在C ++中处理指针数组并删除它们

Question

I have created a test class (tc) which holds an array pointers to int.

class TC
{
public:
    int **values;
    TC(){values = new int*[10];
 };

When I instatiate an instance and do the following changes:

TC *a = new TC();    
int **values = &*a->values;
int **oldvalues = values;
values = new int*[10];
values[0] = oldvalues[0];
...
values[9] = oldvalues[9];

delete [] oldvalues;

for(int i = 0; i < 10; i++){
    delete values[i];
}

delete [] values;

Now comes the interesting part:

values = new int*[10];
*a->values = *values;

values[0] = new int(1);
values[9] = new int(10);
std::cout << *values[0] << " " << *values[9];

This prints out

1 10

But switching the two lines

values = new int*[10];
*a->values = *values;

to

*a->values = *new int*[10];    
values = &*a->values;

prints

182939382 10

Where the first part is some pointer.

Can someone explain why this happens? What makes the difference between the two ways to handle the pointers?

EDIT: I'd appreciate constructive input. As you might be able to tell I don't have any experience with c++ and pointer handling. So please help me understand the errors that I am committing.

Answer 1

This

*a->values = *values;

is the same as

 a->values[0] = values[0];

But values[0] is uninitialized, so you don't want to be reading from it.

Answer 2

If this is to long for you skip to the tldr part at the bottom, but that wont help you understand the problems, for that you need to read the rest.

---

my c is rusty but there are some highly strange parts:

lets start with this:

TC *a = new TC();    
int **values = &*a->values;
int **oldvalues = values;
values = new int*[10];
values[0] = oldvalues[0];
...
values[9] = oldvalues[9];

delete [] oldvalues;

for(int i = 0; i < 10; i++){
    delete values[i];
}

delete [] values;

---

TC *a = new TC();    

Perfectly fine

int **values = &*a->values;

lets look at the second half &*a->values; , step by step

  a              //pointer to tc
  a->values      //access values member of the tc a points to
                 //this is a int**
 *a->values      //dereference the int**, so we have a int*  
&*a->values;     //get the address of int*, so we have int** again

in short as stated in the comments you could just write a->values. Lets look further, you seem to be using int** to hold a pointer to an array of int pointers.
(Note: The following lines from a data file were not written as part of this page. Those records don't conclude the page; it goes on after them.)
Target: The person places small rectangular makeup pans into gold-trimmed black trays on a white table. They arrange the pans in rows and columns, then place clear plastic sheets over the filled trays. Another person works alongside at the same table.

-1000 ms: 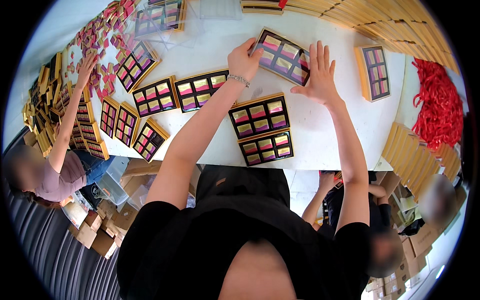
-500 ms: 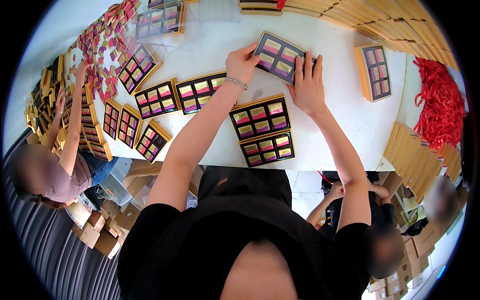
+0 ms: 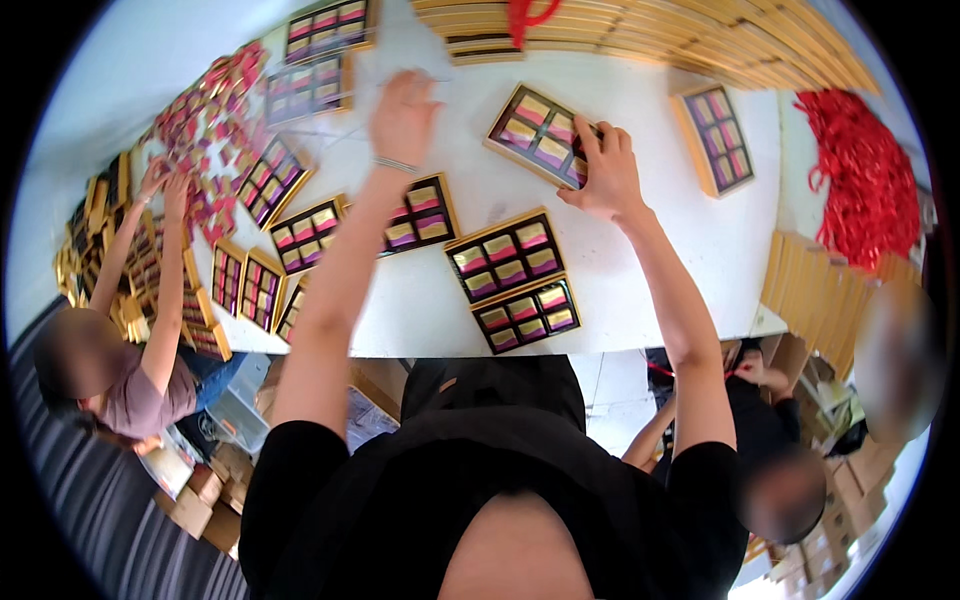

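On the white table, my right hand (image 3: 608,172) grips the right end of a gold-rimmed box of wrapped sweets (image 3: 525,125), fingers over its top and thumb at the near edge. A glossy sheen lies over its pink, gold and purple pieces. My left hand (image 3: 403,120), slightly blurred, is stretched out beside clear plastic covers (image 3: 385,40) at the far left, fingers apart and nothing visible in it. Two open-topped boxes of sweets (image 3: 507,257) lie side by side nearer me. Another filled box (image 3: 420,213) is partly hidden behind my left forearm.
Several filled boxes (image 3: 308,233) and a heap of loose sweets (image 3: 215,130) occupy the left, where another person's hands (image 3: 165,185) work. Gold boxes (image 3: 650,40) are stacked along the back. A covered box (image 3: 715,140) and red ribbons (image 3: 865,180) are at right.
My left hand has let go of the box and moved left toward the clear covers. My right hand stays on the box. The other person's hands at left have come closer together.
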A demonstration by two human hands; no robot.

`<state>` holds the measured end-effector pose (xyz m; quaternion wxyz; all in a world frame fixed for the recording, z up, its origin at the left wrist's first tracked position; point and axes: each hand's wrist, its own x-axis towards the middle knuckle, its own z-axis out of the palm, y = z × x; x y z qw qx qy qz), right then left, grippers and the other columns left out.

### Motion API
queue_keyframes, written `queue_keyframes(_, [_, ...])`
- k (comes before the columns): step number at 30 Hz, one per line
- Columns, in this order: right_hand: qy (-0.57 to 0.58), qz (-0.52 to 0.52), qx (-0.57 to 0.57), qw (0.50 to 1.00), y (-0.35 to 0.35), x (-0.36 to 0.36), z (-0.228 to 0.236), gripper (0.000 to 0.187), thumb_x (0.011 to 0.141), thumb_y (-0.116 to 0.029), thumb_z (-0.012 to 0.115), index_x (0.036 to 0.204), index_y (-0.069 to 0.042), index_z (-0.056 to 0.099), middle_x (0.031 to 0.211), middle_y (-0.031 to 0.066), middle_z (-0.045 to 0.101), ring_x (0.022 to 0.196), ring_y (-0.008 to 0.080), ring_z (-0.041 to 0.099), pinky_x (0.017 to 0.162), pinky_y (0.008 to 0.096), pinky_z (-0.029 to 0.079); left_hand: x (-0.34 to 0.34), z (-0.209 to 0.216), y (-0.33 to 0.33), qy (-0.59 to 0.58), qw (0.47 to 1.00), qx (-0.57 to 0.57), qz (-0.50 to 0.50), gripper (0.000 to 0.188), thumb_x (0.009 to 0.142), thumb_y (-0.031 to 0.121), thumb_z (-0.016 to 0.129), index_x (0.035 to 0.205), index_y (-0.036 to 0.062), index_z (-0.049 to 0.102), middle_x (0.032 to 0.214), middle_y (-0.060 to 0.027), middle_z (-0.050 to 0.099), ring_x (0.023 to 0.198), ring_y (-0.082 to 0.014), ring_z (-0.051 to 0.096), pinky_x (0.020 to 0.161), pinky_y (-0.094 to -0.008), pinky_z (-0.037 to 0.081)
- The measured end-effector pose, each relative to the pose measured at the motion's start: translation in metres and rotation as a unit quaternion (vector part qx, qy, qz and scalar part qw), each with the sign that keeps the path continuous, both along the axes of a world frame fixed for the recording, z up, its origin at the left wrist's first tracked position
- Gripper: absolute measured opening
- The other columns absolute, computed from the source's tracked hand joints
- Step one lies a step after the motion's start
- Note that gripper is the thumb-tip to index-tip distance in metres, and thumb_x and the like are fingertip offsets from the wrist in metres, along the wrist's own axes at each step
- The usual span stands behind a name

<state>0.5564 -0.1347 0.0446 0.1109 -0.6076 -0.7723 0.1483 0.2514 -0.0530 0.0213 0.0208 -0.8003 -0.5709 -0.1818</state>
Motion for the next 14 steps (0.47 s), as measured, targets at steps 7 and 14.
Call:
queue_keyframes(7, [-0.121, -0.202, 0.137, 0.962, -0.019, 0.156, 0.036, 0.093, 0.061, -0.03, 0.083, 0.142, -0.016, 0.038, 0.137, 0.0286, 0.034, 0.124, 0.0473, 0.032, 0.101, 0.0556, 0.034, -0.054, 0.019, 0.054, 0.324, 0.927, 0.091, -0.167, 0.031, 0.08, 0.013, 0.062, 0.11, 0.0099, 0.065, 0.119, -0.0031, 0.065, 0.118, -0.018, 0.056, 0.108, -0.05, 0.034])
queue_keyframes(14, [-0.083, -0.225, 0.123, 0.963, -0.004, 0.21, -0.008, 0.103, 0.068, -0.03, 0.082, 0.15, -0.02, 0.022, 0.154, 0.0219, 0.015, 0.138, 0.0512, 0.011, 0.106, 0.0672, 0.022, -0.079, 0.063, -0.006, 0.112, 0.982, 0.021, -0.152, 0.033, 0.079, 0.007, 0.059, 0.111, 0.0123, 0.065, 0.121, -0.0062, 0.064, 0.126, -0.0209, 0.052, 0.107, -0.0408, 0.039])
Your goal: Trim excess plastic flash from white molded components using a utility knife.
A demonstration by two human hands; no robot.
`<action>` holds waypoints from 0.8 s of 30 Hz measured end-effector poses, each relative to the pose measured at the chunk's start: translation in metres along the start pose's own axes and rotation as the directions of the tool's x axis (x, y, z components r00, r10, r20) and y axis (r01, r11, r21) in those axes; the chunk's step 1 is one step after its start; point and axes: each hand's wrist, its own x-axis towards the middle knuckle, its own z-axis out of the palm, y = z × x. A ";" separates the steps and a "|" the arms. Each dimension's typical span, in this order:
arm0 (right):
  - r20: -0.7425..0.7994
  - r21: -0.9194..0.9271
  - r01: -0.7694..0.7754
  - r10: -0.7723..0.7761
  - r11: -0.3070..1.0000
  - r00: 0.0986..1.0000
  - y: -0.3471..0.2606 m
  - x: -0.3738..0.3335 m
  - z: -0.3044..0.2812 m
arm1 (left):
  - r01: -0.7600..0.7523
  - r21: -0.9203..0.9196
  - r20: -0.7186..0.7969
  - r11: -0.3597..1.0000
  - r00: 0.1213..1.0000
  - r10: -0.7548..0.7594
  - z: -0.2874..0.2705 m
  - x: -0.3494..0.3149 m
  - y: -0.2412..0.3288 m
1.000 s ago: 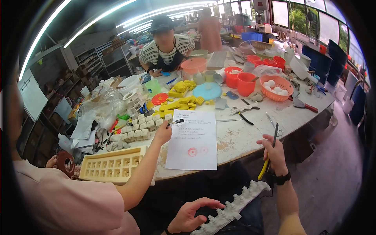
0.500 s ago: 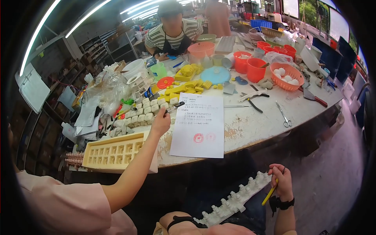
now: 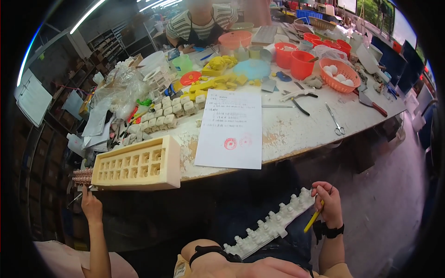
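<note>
My right hand [image 3: 329, 204], with a black band at its wrist, is closed round a slim tool with a yellow handle [image 3: 314, 221]. Its fingers are at the upper right end of a long white strip [image 3: 271, 226] studded with rows of rounded knobs. The strip slants over my lap, and its lower left end lies near a black strap across bare skin. At the lower edge shows more bare skin, possibly my left hand [image 3: 273, 268]; its fingers cannot be made out, and neither can anything in it.
A co-worker's hand [image 3: 92, 206] holds a thin tool beside a cream mould block [image 3: 169, 162] with square hollows. On the table [image 3: 287, 139] lie a written sheet [image 3: 229, 157], white blocks [image 3: 160, 121], yellow pieces, scissors [image 3: 336, 120] and pliers. Another person sits across, behind red tubs [image 3: 303, 67].
The co-worker's hand has moved left and down, from beside the white blocks to the mould's left end. My right hand remains at the strip's end. The table appears higher in view.
</note>
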 end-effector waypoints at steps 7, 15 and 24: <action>0.030 0.058 -0.061 0.059 0.996 0.998 0.011 -0.019 -0.004 | 0.667 0.414 -0.403 0.620 0.745 -0.532 -0.022 -0.025 0.057; -0.010 -0.003 -0.077 0.077 0.997 0.997 0.013 -0.012 0.000 | 0.759 0.339 -0.813 -0.556 -0.062 -0.580 -0.113 -0.195 0.067; -0.364 -0.695 -0.129 -0.193 0.707 0.911 0.058 0.043 -0.045 | 0.750 0.231 -0.676 -0.620 -0.335 -0.657 -0.120 -0.263 0.083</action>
Now what does int **values = a->values; come down to? You copy a pointer , this means that **values and a->values now refer to the same address (slightly off, but for now consider Arrays as a pointer to the first element, that have to be defered with the index operator [] , otherwise they refer to the first element). This means you point to the same Array twice

values \\ \\ |- Array created by TC(){values = new int*[10]; / a->values /

int **oldvalues = values;

Basically you create a third pointer to the same array, for what reason?

values = new int*[10];

Here you overwrite values before you read once from it when initializing it to a->values .

values[0] = oldvalues[0];
...
values[9] = oldvalues[9];

noticing that you have two pointers you now copy the data. A loop or a function to copy chunks of memory could ease this, but I recommend a stl class, check out vector from the stl.

delete [] oldvalues;

you delete oldvalues , which is deleting the array that your TC -Class uses. While one needs to delete what one creates with new, this can be hell, if TC 's destructor tries to delete the array as well (though shall not call delete multiple times for the same object). Furthermore since your class seems to assume that values is alwazs valid, why not overwrite the values in the array?

for(int i = 0; i < 10; i++){
    delete values[i];
}
delete [] values;

you remember to delete all the integers before you delete the array, this is good, but why not overwrite them? Besides, this should be handled by the destructor as well, if you write one (you SHOULD). BUt what is dubious, why do you copy the elements, just to delete them?

FUrthermore, why don"t you use an integer array? is an array of pointers to integers really necessary?

This would be an int array [1, 2, 3, 7]. While this is an array of pointers: [see 1, see 2, see 4, see 5], in addition you have the following numbers at the following memory addresses 1@1, 2@2, 3@4, 7@5

For the array of pointers you have to do the following to get to a number:

*arrayOfPointers[3]

This does the following:

1. the value of the 4th (for indexing start counting at 0) array element, see 5 is loaded
2. the value is dereferenced which means the computer looks in the memory location with the label five and sees 7

For an Array of integers aarrayOfIntegers[3] is sufficient which saves one level of indirection.

---

to the last snippet:

values = new int*[10];

you create an array to replace the one you just deleted.

*a->values = *values;

you assign the first element, see Ben Voigts answer and remember that an array is just a pointer to the first element. SInce you dereference it you copy the first array element. You can put these two lines into one and remove the mistake by putting:

a->values = new int*[10];

Back to your code:

values[0] = new int(1);
values[9] = new int(10);
std::cout << *values[0] << " " << *values[9];

You went through all this trouble just ot change the first and last number....

---

TLDR, shorter solution

Let me show you haow it can be done in a shorter way:

class TC { public: int *values; TC() : values(new int[10]) {} //google initializer list ~TC(){ delete values; } //destructor, called when your instance needs to be cleaned up };

the usage:

TC *a = new TC();
a->values[0] = 1;
a->values[9] =10:
std::cout << a->values[0] << " " << a->values[9];

or without pointers

TC a();
a.values[0] = 1;
a.values[9] =10:
std::cout << a.values[0] << " " << a.values[9];